-- YOUR ASSIGNMENT --
Transcribe the data that follows in full. Leave out the pictures.

-- DATASET EXTRACT --
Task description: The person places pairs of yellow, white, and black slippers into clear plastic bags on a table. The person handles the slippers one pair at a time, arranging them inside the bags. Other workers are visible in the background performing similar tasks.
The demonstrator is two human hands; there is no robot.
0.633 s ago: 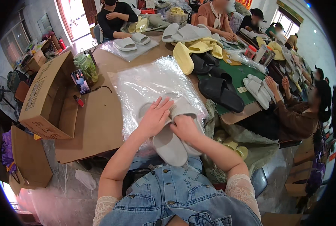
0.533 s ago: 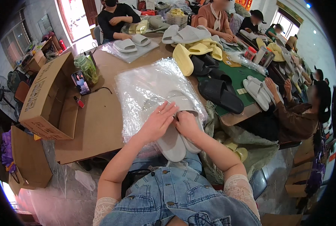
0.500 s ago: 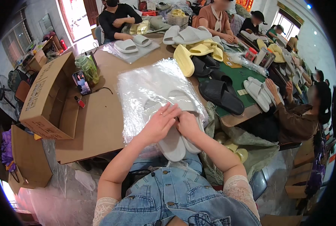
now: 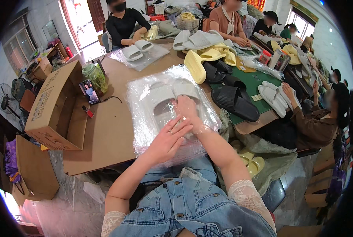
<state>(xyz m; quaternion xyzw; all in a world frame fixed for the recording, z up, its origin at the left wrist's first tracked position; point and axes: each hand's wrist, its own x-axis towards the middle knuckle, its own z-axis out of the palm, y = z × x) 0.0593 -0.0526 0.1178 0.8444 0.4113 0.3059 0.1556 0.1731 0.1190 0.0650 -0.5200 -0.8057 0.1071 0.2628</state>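
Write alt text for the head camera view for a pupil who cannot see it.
A person's right hand reaches into a clear plastic bag holding two grey slide sandals, while the left hand rests over its near part. An open cardboard box and lit phone stand to the left on the brown table; black and yellow slides lie beyond, to the right.

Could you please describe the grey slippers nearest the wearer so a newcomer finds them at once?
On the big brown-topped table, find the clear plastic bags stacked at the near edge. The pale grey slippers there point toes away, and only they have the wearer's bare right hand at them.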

-- REPLY --
Task description: The person places pairs of yellow, white, and black slippers into clear plastic bags on a table. The person handles the slippers one pair at a time, arranging them inside the bags. Other workers are visible in the background performing similar tasks.
The demonstrator is two human hands; there is no robot.
0.633 s ago: 
0.533 s ago: 
0.500 s ago: 
now: 
<state>(xyz m; quaternion xyzw; all in a world frame fixed for the recording, z up, its origin at the left wrist's first tracked position; point and axes: each hand's wrist, its own x-axis towards the middle knuckle, its own z-axis out of the palm, y = z × x) 0.0593 -0.0526 0.1178 0.8444 0.4113 0.3059 0.1556 0.1731 0.1190 0.0650 -0.5200 -0.8057 0.1071 0.2628</state>
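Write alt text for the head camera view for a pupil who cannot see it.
A person's right hand reaches into a clear plastic bag holding two grey slide sandals, while the left hand rests over its near part. An open cardboard box and lit phone stand to the left on the brown table; black and yellow slides lie beyond, to the right.

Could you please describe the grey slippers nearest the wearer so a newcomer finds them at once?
On the big brown-topped table, find the clear plastic bags stacked at the near edge. The pale grey slippers there point toes away, and only they have the wearer's bare right hand at them.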

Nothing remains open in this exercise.